> [WHAT YOU NEED TO DO] Only one stretch of the listing below is wanted. Begin at the line that has "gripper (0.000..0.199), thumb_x", stop after the line that has "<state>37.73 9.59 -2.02", and repeat every line in between exactly.

> [INFORMATION SHOWN]

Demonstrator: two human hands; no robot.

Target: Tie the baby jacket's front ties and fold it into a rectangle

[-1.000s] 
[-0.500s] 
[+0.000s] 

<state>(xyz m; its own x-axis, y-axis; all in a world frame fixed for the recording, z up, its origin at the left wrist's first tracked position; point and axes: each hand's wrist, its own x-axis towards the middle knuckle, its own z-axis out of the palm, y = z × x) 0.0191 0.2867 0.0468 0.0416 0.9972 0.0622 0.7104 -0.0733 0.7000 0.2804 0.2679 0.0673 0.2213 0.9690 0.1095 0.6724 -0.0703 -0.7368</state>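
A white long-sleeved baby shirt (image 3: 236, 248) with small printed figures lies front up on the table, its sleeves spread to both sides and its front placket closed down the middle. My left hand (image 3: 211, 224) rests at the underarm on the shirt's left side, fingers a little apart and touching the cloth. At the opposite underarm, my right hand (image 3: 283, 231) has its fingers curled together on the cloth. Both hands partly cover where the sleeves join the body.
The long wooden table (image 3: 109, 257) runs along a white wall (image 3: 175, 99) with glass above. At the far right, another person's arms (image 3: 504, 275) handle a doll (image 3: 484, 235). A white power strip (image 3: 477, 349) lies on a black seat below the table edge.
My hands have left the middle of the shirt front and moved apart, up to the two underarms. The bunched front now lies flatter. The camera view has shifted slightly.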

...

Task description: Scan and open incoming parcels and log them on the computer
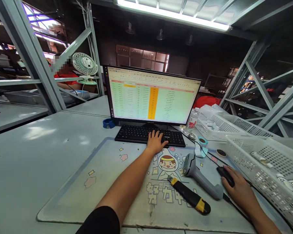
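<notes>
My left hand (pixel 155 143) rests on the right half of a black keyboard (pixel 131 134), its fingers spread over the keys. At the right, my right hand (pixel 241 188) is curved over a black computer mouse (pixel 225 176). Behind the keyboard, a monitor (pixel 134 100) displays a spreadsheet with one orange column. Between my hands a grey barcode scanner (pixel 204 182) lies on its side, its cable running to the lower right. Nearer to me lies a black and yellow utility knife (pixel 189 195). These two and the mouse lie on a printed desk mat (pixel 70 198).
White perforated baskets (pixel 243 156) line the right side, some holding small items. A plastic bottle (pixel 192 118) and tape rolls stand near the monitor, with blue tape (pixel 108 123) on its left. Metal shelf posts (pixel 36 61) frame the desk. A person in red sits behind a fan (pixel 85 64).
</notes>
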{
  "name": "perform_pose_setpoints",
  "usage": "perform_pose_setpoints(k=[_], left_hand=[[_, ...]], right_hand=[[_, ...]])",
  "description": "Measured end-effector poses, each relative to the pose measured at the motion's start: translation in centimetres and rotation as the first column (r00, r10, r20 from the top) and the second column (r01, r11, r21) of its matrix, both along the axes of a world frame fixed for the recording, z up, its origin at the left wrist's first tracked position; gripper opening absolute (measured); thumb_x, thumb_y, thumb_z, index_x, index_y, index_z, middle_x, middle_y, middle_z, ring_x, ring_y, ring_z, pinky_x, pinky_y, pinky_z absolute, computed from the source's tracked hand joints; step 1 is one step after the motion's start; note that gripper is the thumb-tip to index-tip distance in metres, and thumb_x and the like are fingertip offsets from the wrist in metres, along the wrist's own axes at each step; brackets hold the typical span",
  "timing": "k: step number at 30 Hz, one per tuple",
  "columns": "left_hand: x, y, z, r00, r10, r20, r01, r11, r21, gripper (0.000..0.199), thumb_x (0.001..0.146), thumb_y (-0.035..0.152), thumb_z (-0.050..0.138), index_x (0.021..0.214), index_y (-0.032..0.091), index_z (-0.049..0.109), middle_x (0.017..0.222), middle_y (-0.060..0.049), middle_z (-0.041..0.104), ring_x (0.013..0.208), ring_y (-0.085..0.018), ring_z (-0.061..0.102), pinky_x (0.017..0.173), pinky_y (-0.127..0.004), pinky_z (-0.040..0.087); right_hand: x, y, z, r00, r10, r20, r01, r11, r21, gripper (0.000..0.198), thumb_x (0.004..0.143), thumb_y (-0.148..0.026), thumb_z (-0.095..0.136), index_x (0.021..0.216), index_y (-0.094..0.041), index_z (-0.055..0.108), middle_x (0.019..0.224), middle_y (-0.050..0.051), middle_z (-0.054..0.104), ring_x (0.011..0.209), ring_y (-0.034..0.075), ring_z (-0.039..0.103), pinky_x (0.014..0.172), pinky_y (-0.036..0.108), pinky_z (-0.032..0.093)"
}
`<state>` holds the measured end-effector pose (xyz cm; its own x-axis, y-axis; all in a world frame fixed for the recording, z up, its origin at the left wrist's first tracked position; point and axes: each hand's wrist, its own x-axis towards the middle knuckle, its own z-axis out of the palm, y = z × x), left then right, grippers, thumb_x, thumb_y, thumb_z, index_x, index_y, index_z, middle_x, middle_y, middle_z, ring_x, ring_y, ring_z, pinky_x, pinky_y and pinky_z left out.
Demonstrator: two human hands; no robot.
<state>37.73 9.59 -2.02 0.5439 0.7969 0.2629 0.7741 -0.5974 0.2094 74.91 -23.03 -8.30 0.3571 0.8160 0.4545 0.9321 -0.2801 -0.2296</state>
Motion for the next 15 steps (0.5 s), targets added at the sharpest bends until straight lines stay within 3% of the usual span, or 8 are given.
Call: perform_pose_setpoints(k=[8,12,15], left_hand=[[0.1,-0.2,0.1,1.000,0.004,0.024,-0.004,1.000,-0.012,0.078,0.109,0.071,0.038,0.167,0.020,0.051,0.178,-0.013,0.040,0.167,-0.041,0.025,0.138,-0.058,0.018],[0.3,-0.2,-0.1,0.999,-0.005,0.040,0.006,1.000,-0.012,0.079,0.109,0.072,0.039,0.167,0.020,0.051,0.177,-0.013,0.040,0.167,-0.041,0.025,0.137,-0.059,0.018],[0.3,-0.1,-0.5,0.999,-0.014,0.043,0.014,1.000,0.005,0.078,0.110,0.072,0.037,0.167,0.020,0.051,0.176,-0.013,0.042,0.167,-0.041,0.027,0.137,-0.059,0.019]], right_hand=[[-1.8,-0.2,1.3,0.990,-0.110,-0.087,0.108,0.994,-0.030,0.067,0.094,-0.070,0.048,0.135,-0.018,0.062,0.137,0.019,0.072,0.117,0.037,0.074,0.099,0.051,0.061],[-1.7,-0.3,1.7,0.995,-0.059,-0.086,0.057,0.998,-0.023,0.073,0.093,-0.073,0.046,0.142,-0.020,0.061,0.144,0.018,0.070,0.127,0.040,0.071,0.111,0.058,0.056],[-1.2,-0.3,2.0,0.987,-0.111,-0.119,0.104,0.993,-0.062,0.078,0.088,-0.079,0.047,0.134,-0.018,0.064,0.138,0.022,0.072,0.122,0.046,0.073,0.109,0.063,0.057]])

> [COMPLETED EXERCISE]
  "columns": "left_hand: x, y, z, r00, r10, r20, r01, r11, r21, gripper (0.000..0.199), thumb_x (0.001..0.146), thumb_y (-0.035..0.152), thumb_z (-0.050..0.138), index_x (0.021..0.214), index_y (-0.032..0.091), index_z (-0.049..0.109), middle_x (0.017..0.222), middle_y (-0.060..0.049), middle_z (-0.041..0.104), ring_x (0.013..0.208), ring_y (-0.085..0.018), ring_z (-0.061..0.102), pinky_x (0.017..0.173), pinky_y (-0.127..0.004), pinky_z (-0.040..0.087); right_hand: x, y, z, r00, r10, r20, r01, r11, r21, gripper (0.000..0.198), thumb_x (0.004..0.143), thumb_y (-0.148..0.026), thumb_z (-0.095..0.136), index_x (0.021..0.216), index_y (-0.094..0.041), index_z (-0.055..0.108), middle_x (0.019..0.224), middle_y (-0.050..0.051), middle_z (-0.054..0.104), ring_x (0.011..0.209), ring_y (-0.034..0.075), ring_z (-0.039..0.103), pinky_x (0.014..0.172), pinky_y (-0.036..0.108), pinky_z (-0.032..0.093)"
}
`<state>` holds the measured end-effector pose (xyz cm; its own x-axis, y-axis; all in a world frame fixed for the recording, z up, its origin at the left wrist's first tracked position; point and axes: each hand's wrist, its own x-axis towards the middle knuckle, its own z-axis out of the palm, y = z × x), left then right, grippers, thumb_x, thumb_y, thumb_z, index_x, index_y, index_z, middle_x, middle_y, middle_z, ring_x, ring_y, ring_z, pinky_x, pinky_y and pinky_z left out.
Demonstrator: two human hands; no robot.
<state>37.73 9.59 -2.02 0.5439 0.7969 0.2629 0.7741 -0.5974 0.2094 74.91 -23.03 -8.30 0.3571 0.8160 0.4545 0.9321 -0.2801 -0.2296</state>

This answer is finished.